By now you’ve already read about this year’s Charleston Conference from the four other ZSRians who attended earlier this month. I won’t rehash any of the sessions they discussed that I too attended. Rather, I’ll share highlights from the scholarly communication focus of my Charleston experience.

When I first attended Charleston in 2008, it was as a panelist on a lively lunch panel and we were one of the only, if not the only, scholcomm sessions. Now scholcomm is a specified track at the conference, so there were lots of sessions for me to choose from. (And, per the law of conferences, often several of interest were offered concurrently…why?!) Lots of talk about transformative agreements, the current and future state of open access, digital sustainability, open education, and copyright.

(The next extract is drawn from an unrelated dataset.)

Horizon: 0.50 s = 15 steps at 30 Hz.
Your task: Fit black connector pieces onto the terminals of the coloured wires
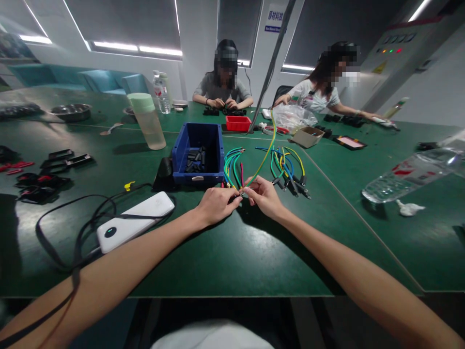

My key takeaways are divided by days; let me know if you want additional details or to know which sessions I attended.

Wednesday

  • Open access might lead libraries to transition from curating acquired collections to facilitated collections
  • We need wide, diverse array of perspectives to move to an open future
  • Big 5 are preparing for transition to OA future – but who will pay?
    • Cannot be only intensive research institutions
    • Pay-to-publish models pose threats to read-only institutions
  • Development of transformative agreements requires both libraries and publishers to focus on alignment, but provide room for flexibility for differences
  • Direct messaging from publisher to author during transformative agreement period is key to a successful implementation
  • Measure of success in transformative agreements shifts from title uptake to author engagement
  • Institutional repositories are creating parallel infrastructure that is increasingly irrelevant
    • Money better spent elsewhere
    • Subject repositories have more relevance for faculty
  • Not looking for the one open thing to rule the world – need bibliodiversity
  • Open infrastructure, open data necessary for open book publishing to succeed
  • Everyone wants to talk about OA infrastructure without enough theorizing about what it can be
    • Open to read, scrape, download is actually a rather poor definition – limitation – of OA
  • Already have graveyards of digital humanities projects [yep!]

Thursday

  • Publishing is a process, not a product
    • Open is great but is not enough!
  • Terms blend together when rethinking digital community engagement (e.g., journal to book to journal)
  • Make labor visible!
    • Know who is involved
  • Faculty often thinking “website” with digital projects so we have to help them determine what pathways do they want
  • Be OK with what it needs to be NOW – even if creating something less sustainable and preservable
  • DH/DS often over-focused on creation of new projects than use of existing projects – and teaching how to use
  • Too often DH/DS success is defined by large grants – Mellon, NEH – and project originality when really we should look at learning outcomes
  • Must have room to fail in DH/DS work
    • Sometimes research output is better shared in traditional textual form
  • In past 20 years, OA uptake has risen to 35% of scholarly publishing (gold, green, hybrid, bronze)
    • In academe, when have we ever seen a 35% change in two decades?! Good point to remember when we feel OA change is slow.
  • Claim that dollars to fully fund OA system are already in existing system may be true, but there’s a big issue with where it is and how it’s distributed
    • Concern that small institutions won’t pay into full OA world because budget constraints can’t justify doing so when all is available “for free”
    • Do we want to only fund existing publishers if we only shift funding?
      • What about partners in spirit/goal who started as fully OA and already aren’t getting our dollars? Where will their support come from?
    • Library budget is not enough
  • Need to think about what our subscriptions support beyond journals: society work, etc.
    • Libraries not seeing all the benefits of our funding because it’s outside our purview

Friday

  • Controlled digital lending has strong potential although case law doesn’t yet support 
    • Transformativeness could be argued, as could first sale doctrine
  • “Own to loan ration” can include mix of digital and physical so long as it is still 1:1 for the number owned
    • CDL is replacing library’s owned copy so not substituting market sale, i.e. no damage
  • Copyright not meant to protect against every market effect
  • Damage is due to technological advancement not copyright
  • Even if there is a statutory change around copyright law, technology advancing so quickly there will always be litigation on application and intersection
  • Portico and CLOCKSS are piloting ways to preserve new forms of scholarship, e.g. DH/DS projects
  • Must distinguish between the project of research and the project of publication

The above are all good points I’ll be pondering in the coming weeks, but overall this Charleston was a bit of a bust. Only one session stands out as provocative and intensely engaging (and it was not the plenary keynote by Elsevier’s CEO – that was a bust too). I had wonderful connections with colleagues and two productive vendor meetings, and of course I enjoyed the salty air, Spanish moss, palm trees, and food. But Charleston is a conference I now know I can attend every few years and still feel that I’m up-to-date on the latest scholcomm perspectives from the collections/publishing angle.